A structured set of objections, weighed in public.

Desk editor's note, referee report, simulated authors' rebuttal, and a circularity audit. Tearing a paper down is the easy half of reading it; the pith above is the substance, this is the friction.

Desk Editor's Note private letter to a colleague

CoPark's asymmetric residual design gets decent sim numbers on reactive parking but leans on an untested decoupling of longitudinal and lateral control.

read the letter

The paper's core move is a residual RL policy that starts from a fixed offline plan and lets self-play training handle deviations only where needed. The twist is releasing authority on the longitudinal channel via a threat signal while keeping the lateral channel locked to the plan. They report 70-85% success and 3-6% collisions on a new benchmark mixing DLP and DSC3D data, with some emergent yielding and queuing behaviors, and they beat classical planners plus imitation and plain RL baselines.

That combination of self-play plus the fixed prior is the part that actually moves the needle. Pure end-to-end policies often miss the tight terminal accuracy in parking, and the residual setup plus closed-loop refinement looks like a reasonable way to keep geometry while adding reactivity. The benchmark itself is a useful addition if the scenarios are diverse enough.

The soft spot is the channel-asymmetric release itself. The design assumes you can treat longitudinal and lateral actions as separable, with the plan staying a safe reference even when other agents cut in. Standard vehicle kinematics couple steering and speed, especially in reverse or tight turns, so anchoring one channel while freeing the other can produce commands that violate dynamics. The abstract gives no ablation on symmetric versus asymmetric release, no check on plan validity after intrusions, and no error bars or statistical tests on the reported numbers. Without those, the performance edge is hard to trust.

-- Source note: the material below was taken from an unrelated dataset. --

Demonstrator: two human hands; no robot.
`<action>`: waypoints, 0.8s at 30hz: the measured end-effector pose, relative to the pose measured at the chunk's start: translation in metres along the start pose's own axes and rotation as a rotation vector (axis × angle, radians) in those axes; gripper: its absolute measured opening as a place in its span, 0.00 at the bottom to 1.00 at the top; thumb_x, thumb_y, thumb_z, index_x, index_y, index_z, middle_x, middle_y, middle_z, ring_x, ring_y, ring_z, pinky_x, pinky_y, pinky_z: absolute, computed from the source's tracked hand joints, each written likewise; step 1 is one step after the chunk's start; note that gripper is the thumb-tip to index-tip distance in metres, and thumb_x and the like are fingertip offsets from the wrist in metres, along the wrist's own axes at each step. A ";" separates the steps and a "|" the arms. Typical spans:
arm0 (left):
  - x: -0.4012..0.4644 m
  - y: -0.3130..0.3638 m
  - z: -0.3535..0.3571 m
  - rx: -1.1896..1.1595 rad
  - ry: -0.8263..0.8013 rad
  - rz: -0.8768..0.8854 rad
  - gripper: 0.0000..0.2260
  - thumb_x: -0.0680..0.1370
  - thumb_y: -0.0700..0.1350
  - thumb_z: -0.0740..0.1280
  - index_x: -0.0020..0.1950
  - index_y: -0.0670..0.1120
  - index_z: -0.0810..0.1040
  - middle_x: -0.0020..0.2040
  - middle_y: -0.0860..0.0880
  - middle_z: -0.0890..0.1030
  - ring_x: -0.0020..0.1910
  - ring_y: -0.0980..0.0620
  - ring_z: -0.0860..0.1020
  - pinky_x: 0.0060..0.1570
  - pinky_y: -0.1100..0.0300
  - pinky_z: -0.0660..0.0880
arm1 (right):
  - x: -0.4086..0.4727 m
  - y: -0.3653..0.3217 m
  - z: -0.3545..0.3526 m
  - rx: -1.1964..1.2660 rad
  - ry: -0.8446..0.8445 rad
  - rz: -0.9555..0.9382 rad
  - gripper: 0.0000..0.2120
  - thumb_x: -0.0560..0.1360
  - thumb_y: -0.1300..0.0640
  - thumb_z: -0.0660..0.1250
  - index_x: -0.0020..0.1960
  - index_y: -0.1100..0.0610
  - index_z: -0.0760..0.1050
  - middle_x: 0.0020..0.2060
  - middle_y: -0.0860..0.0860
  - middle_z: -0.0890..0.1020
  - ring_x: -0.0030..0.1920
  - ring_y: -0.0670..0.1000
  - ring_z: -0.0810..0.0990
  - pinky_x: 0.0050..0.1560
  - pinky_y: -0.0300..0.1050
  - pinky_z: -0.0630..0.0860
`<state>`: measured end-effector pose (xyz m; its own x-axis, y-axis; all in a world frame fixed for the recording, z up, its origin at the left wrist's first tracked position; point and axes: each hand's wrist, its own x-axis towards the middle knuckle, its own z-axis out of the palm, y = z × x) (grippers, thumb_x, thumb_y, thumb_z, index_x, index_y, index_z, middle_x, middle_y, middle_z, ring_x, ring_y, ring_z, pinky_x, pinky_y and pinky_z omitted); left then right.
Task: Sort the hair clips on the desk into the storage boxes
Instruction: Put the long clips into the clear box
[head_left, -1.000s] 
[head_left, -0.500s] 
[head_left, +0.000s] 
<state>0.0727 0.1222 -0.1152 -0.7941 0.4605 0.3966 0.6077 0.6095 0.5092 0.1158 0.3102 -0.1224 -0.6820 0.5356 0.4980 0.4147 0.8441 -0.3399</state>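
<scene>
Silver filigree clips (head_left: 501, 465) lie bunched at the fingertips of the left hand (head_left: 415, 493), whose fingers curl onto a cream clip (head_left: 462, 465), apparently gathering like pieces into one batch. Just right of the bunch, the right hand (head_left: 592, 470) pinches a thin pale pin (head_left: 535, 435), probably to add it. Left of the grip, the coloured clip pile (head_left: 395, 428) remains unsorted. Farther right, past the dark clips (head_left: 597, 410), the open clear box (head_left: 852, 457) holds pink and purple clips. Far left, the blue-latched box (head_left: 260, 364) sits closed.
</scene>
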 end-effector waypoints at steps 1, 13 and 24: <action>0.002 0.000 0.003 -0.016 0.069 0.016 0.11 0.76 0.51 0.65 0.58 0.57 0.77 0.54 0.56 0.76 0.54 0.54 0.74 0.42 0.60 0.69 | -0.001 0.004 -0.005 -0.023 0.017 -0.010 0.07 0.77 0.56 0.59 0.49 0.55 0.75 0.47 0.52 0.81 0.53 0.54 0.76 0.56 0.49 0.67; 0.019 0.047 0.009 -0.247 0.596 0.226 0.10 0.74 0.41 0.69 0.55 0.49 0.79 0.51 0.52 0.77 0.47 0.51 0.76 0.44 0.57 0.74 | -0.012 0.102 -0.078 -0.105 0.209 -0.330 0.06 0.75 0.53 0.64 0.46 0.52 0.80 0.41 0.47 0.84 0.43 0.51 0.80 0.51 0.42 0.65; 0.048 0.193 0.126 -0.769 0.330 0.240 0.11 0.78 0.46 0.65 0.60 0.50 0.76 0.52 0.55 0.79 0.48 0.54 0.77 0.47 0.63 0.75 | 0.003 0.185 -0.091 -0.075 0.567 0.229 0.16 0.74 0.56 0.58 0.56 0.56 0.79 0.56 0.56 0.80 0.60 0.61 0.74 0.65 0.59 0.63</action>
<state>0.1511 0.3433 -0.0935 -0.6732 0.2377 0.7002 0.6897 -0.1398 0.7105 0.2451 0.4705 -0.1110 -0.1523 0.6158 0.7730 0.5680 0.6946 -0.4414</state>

This is for groups working on multi-agent RL for structured driving tasks who already have offline planners. A reader who wants a working recipe for parking reactivity will get something concrete to try, even if the numbers need tighter validation. The work shows clear thinking on the precision-interaction tradeoff and engages the right literature, so it deserves a serious referee rather than a desk reject. I'd send it out but flag the dynamics assumption and ask for ablations and more rigorous stats in revision.

Referee Report

2 major / 1 minor

Summary. The paper introduces CoPark, a residual-policy multi-agent self-play RL method for reactive autonomous parking. A precomputed offline plan serves as a fixed action prior with channel-asymmetric release: a continuous partner-threat signal shifts longitudinal authority to the residual head for yielding while the lateral channel remains anchored to preserve sub-meter slot accuracy. A closed-loop refinement corrects terminal discretization error. The policy is trained on six lots and evaluated zero-shot on a new benchmark spanning DLP and DSC3D, claiming 70-85% success and 3-6% collision rates that substantially outperform classical, IL, and large-scale RL baselines, plus emergent behaviors such as reverse-yielding and mid-maneuver yielding.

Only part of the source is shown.